We've all seen the news, and we know how devastating it can be when things don't work out properly with website security. With that in mind, here are 10 practical things you can implement to make a real difference in your security position.

1. Run A Security Scan On Your Website

You can allow the machines to do the complicated job using a tool like NetSparker to scan your website. Connect a URL, and the tool finds many externally identifiable vulnerabilities. If you don't wish to pay for a premium tool, you can always use a platform like OWASP's ZAP, which will still find many things - and bonus: it, although not as complete, 's absolutely free.
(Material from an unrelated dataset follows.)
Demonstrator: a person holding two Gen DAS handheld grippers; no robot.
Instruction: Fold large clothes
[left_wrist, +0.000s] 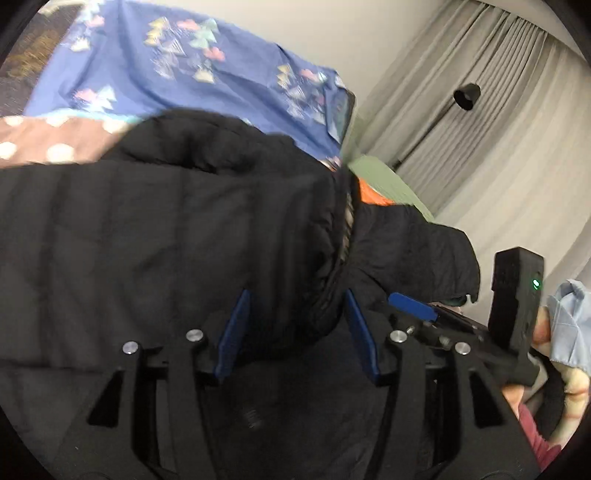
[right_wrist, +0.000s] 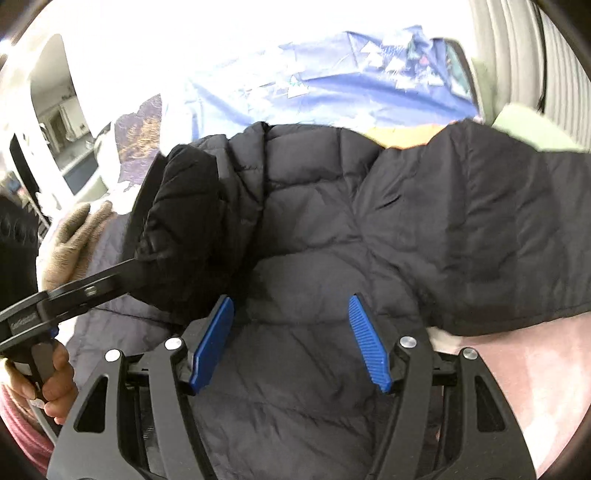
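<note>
The left tool (left_wrist: 297, 332) stands with its jaws apart. A thick roll of the black jacket (left_wrist: 184, 229) lies between the blue pads (left_wrist: 231, 343); the frame is blurred, and I cannot tell whether the pads press on it. In the right wrist view the left tool (right_wrist: 147, 236) enters from the left edge, its tip buried in a dark bunch of jacket at centre left.

The right tool (right_wrist: 291, 339) is also apart, with nothing between its pads (right_wrist: 369, 339). It hangs over the quilted panel of the jacket (right_wrist: 369, 221) and grips nothing.

Step in hand, as I judge it: a fold is being laid. One side or sleeve has been carried across the body, which fills the centre and right of the right wrist view.

Next move, as I judge it: clear the left tool from the roll, then set the right tool on a free edge for the next fold. The padding is thick, so the fold may spring back.

The jacket rests on a bed with a pale cover (right_wrist: 517, 369), lower right. A blue patterned sheet (left_wrist: 184, 74) lies beyond it, upper centre. Grey curtains (left_wrist: 480, 110) hang at upper right.
</note>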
2. See How Your Passwords Are Stored

If you manage credentials, you need to do it correctly. Plain text is not safe, and encryption is not much better (attackers in an infringement often retrieve private keys). Hashing is the right option, but the right hashing is also crucial, and even salty hashes can be weak against today's advanced attacks. Consult the OWASP trick sheet for storing passwords and get a good adaptive hash algorithm with a large workload.

3. Ensure You’re Not Exposing Customer Data

Here's one that affects many people: Most platforms with account management systems (i.e., where users can sign up to a website) reveal their customers' information. For instance, the password reset option often tells you whether the email address for which you are trying to reset your password exists or not. 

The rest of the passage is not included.